Расчеты спин-поляризованного ДПФ были выполнены с использованием программного пакета CP2K ⁵⁷ с использованием алгоритма Quickstep с функциональным блоком PBE-D3 ^58,59 , псевдопотенциалами Годекера – Тетера – Хаттера ^60,61 , отсечка плоской волны 350 Ry, относительная отсечка 60 Ry и молекулярно оптимизированный базис DZVP ⁶² .

Кристаллическая структура голой поверхности вермикулита была оптимизирована сначала путем оптимизации объема элементарной ячейки структуры вермикулита, пока полная энергия не сойдется в пределах 10 ^-4 эВ, после чего была проведена оптимизация ионных положений до тех пор, пока полная энергия сведена к 10 ⁻⁴ эВ.Мы изучаем модельную систему, в которой 25% атомов кремния в базисной плоскости структуры вермикулита были замещены алюминием, что привело к чистому поверхностному заряду -2e на элементарную ячейку, что является типичным для природного вермикулита ^{. 33} . В каждом случае мы помещаем на поверхность вермикулита заряд, уравнивающий количество катионов.

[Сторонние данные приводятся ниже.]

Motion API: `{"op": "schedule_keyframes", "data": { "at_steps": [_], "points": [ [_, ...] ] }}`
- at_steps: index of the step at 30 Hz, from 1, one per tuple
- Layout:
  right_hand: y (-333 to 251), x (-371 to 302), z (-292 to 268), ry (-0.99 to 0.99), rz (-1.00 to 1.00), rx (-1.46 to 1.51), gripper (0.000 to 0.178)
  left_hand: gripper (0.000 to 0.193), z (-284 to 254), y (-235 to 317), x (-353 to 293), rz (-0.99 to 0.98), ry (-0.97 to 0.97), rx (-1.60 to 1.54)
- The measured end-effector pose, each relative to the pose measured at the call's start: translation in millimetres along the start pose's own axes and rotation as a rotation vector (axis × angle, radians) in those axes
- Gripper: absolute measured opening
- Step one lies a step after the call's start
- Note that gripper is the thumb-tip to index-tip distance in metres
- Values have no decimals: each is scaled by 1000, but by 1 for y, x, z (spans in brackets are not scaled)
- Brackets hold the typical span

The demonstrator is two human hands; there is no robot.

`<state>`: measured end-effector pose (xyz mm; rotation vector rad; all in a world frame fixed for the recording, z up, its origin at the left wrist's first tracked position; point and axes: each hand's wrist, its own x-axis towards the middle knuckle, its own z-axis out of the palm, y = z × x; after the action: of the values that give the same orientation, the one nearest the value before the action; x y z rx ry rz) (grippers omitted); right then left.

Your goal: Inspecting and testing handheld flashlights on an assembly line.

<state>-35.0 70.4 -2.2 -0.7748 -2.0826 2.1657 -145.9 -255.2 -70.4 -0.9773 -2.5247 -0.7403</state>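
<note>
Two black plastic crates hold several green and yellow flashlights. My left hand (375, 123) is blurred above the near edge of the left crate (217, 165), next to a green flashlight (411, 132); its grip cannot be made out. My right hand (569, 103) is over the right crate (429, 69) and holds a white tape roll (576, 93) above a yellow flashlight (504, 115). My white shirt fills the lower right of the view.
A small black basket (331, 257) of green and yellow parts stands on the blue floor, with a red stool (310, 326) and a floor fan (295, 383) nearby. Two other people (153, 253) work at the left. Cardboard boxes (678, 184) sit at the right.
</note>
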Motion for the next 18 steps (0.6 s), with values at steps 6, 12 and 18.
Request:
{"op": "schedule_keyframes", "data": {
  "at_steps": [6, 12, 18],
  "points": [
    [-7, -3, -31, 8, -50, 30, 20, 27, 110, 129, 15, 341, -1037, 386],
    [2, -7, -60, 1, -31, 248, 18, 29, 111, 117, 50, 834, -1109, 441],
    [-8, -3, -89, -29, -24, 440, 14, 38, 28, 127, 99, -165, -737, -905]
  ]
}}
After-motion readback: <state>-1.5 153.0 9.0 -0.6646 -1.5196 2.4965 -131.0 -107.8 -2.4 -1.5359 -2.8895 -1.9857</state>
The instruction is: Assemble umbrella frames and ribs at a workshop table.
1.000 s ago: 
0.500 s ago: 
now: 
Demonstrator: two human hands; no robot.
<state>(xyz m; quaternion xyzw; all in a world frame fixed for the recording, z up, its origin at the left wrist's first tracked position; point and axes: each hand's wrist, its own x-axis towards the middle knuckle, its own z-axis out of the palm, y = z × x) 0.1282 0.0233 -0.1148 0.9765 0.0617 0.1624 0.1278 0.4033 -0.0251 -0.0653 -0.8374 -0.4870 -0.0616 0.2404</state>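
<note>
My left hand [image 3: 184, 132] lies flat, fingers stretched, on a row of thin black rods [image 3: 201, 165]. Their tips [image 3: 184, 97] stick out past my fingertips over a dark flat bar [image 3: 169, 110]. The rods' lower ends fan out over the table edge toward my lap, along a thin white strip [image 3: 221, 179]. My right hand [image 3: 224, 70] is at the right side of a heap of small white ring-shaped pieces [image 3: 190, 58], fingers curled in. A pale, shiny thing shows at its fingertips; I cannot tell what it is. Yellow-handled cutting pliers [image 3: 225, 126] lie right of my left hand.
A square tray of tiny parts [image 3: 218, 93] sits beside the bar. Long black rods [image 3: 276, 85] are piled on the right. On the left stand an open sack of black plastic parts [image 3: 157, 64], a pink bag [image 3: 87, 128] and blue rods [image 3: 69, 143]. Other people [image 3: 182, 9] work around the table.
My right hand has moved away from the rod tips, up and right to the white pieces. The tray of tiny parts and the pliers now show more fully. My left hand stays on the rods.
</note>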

Пленка жидкой воды Моделирование с помощью AIMD

Пленки воды на поверхности вермикулита были исследованы на содержание Li и K с использованием той же структурной модели, которая описана выше.Для каждого иона были подготовлены четыре независимые поверхности вермикулита в комбинациях их оптимизированных для вакуума положений. Для моделирования AIMD использовалась суперячейка вермикулита 2 × 1 с параметрами решетки в плоскости 10,62 × 9,20 Å. К ним над оголенной поверхностью вермикулита подводили 30 Å вакуума. Затем поверхность гидратировали с помощью 40 молекул D ₂ O. Дейтерированная вода используется, чтобы уменьшить необходимость учитывать ядерные квантовые эффекты и позволить использовать временной шаг 0.5 фс. Моделирование реплик проводилось в ансамбле NVT при 300 K с использованием термостата цветного шума ⁶³ и уравновешивалось в течение 5 пс перед сбором статистики для анализа. После оптимизации и уравновешивания между поверхностью жидкой пленки и периодическим изображением поверхности вермикулита оставалось ~ 20 Å вакуума. Всего было проанализировано время моделирования 35 пс для системы K и 40 пс для литиевой системы.

Угловые распределения молекул воды

Мы используем две метрики для изучения углового распределения молекул воды над поверхностью вермикулита.Обозначим угол между направлением связей O – H молекул воды и нормой к поверхности вермикулита как θ . Мы также вычисляем угол между базисной плоскостью вермикулита и плоскостью, проходящей через все три атома молекулы воды, который мы обозначим как φ . Это показано на дополнительном рисунке 23.

Расчет энергии связи воды

Энергия связи воды была оценена для молекул воды в первом и втором контактных слоях воды.